With each ending comes a new beginning. A marriage ended, raising babies ended, and our 100-year-old family dairy business ended.
What’s next? Where to go from here? What new beginning lies ahead?
I knew I wasn’t the first 50-year-old to start over. That didn’t make it any less scary, especially now that I had to do it alone, but it had to be done. It had to be figured out. After all, there were still people depending on me.
With my two youngest children still in college and nothing to milk, I needed to make some money. But mostly, I needed to have people around. I wondered if that old barn in my back yard could be used for boarding horses and if anyone would come if I opened it up. It didn’t take long to find the answer. I soon started construction on a second barn, and then, a few years later, the third.
A man can spend his life questioning a lot of things. I know I have.
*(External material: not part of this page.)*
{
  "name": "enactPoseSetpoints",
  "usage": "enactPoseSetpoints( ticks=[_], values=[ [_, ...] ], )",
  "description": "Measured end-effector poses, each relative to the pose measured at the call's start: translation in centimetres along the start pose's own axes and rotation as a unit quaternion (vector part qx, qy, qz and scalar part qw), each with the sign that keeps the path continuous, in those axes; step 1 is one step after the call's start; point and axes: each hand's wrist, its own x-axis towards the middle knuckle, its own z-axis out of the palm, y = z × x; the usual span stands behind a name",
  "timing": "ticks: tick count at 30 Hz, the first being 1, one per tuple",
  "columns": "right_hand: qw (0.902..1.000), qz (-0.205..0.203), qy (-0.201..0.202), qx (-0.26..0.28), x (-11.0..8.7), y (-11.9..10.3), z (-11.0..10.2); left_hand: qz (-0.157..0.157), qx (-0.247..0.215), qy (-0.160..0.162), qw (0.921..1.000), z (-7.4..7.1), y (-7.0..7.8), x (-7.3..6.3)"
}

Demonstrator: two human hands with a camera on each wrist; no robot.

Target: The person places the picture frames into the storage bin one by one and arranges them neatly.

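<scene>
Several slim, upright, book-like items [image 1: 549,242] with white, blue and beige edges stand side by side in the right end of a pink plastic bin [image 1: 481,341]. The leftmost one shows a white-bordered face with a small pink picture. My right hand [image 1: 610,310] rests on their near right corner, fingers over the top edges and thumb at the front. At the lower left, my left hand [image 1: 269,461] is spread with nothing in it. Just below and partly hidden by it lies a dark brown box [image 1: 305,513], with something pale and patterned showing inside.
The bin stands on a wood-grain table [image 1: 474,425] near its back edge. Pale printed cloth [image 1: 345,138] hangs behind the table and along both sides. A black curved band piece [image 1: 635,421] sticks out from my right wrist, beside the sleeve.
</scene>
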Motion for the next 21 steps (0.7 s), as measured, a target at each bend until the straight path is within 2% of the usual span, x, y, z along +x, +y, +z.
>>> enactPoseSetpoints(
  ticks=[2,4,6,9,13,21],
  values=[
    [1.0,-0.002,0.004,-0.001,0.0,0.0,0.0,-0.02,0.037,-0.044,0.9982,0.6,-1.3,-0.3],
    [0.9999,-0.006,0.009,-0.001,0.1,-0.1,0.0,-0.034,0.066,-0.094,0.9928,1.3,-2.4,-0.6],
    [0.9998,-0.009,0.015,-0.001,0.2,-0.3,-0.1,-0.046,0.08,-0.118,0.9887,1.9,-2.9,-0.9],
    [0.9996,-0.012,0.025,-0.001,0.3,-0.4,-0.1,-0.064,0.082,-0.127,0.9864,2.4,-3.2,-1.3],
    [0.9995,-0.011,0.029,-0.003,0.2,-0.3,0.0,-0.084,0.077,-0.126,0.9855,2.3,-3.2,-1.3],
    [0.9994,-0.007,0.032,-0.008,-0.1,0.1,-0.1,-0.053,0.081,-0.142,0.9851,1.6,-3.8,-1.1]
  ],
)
But the one thing I have never questioned– the one thing I have always been certain of– even from my earliest days, is how blessed I am and how little I deserve it.
It was with those blessings in mind that this farm business to expanded into horse boarding. Miles of trails throughout this 1,000-acre property has allowed me to share in those blessings. An occasional benefit ride for a kid with cancer or someone who has fallen on hard times because of death or circumstances beyond their control, has lessened the guilt of being wealthy. Not the type of wealth that comes from having a full bank account. (This is a farm–that ain’t happening.) But the kind of wealth that allows you to live like you want to, in a place that you love, making new friends as someone tacks up here for the first time and says, “Wow, this is a nice place!”–and you wonder what you did to deserve it.